Work to complete:
Word for word, give every line of the listing again.

Data shown:
══════════
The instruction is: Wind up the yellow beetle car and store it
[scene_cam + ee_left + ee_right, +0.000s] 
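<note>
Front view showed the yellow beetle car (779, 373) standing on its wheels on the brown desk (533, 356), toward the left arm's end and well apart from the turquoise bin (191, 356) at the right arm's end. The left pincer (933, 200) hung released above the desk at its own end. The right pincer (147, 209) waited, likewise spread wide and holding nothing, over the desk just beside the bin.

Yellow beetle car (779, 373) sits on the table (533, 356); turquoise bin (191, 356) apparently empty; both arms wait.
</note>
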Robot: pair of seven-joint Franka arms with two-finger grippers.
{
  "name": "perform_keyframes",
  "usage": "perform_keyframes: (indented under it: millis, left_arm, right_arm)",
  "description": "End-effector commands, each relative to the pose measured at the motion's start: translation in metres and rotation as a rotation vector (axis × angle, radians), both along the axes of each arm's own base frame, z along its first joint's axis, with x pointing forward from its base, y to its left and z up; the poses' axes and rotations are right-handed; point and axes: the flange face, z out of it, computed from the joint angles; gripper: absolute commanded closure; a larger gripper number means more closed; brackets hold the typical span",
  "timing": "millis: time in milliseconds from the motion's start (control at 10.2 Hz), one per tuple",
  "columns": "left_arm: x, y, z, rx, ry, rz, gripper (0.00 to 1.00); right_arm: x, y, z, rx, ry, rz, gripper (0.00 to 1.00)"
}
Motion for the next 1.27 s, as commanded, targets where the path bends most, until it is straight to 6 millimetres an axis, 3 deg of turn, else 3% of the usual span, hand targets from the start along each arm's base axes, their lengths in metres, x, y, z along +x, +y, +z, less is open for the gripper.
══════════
Response for this exercise:
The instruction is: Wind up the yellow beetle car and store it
[scene_cam + ee_left + ee_right, +0.000s] 
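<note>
Front view showed the yellow beetle car (779, 373) standing on its wheels on the brown desk (533, 356), toward the left arm's end and well apart from the turquoise bin (191, 356) at the right arm's end. The left pincer (933, 200) hung released above the desk at its own end. The right pincer (147, 209) waited, likewise spread wide and holding nothing, over the desk just beside the bin.

Yellow beetle car (779, 373) sits on the table (533, 356); turquoise bin (191, 356) apparently empty; both arms wait.
</note>
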Robot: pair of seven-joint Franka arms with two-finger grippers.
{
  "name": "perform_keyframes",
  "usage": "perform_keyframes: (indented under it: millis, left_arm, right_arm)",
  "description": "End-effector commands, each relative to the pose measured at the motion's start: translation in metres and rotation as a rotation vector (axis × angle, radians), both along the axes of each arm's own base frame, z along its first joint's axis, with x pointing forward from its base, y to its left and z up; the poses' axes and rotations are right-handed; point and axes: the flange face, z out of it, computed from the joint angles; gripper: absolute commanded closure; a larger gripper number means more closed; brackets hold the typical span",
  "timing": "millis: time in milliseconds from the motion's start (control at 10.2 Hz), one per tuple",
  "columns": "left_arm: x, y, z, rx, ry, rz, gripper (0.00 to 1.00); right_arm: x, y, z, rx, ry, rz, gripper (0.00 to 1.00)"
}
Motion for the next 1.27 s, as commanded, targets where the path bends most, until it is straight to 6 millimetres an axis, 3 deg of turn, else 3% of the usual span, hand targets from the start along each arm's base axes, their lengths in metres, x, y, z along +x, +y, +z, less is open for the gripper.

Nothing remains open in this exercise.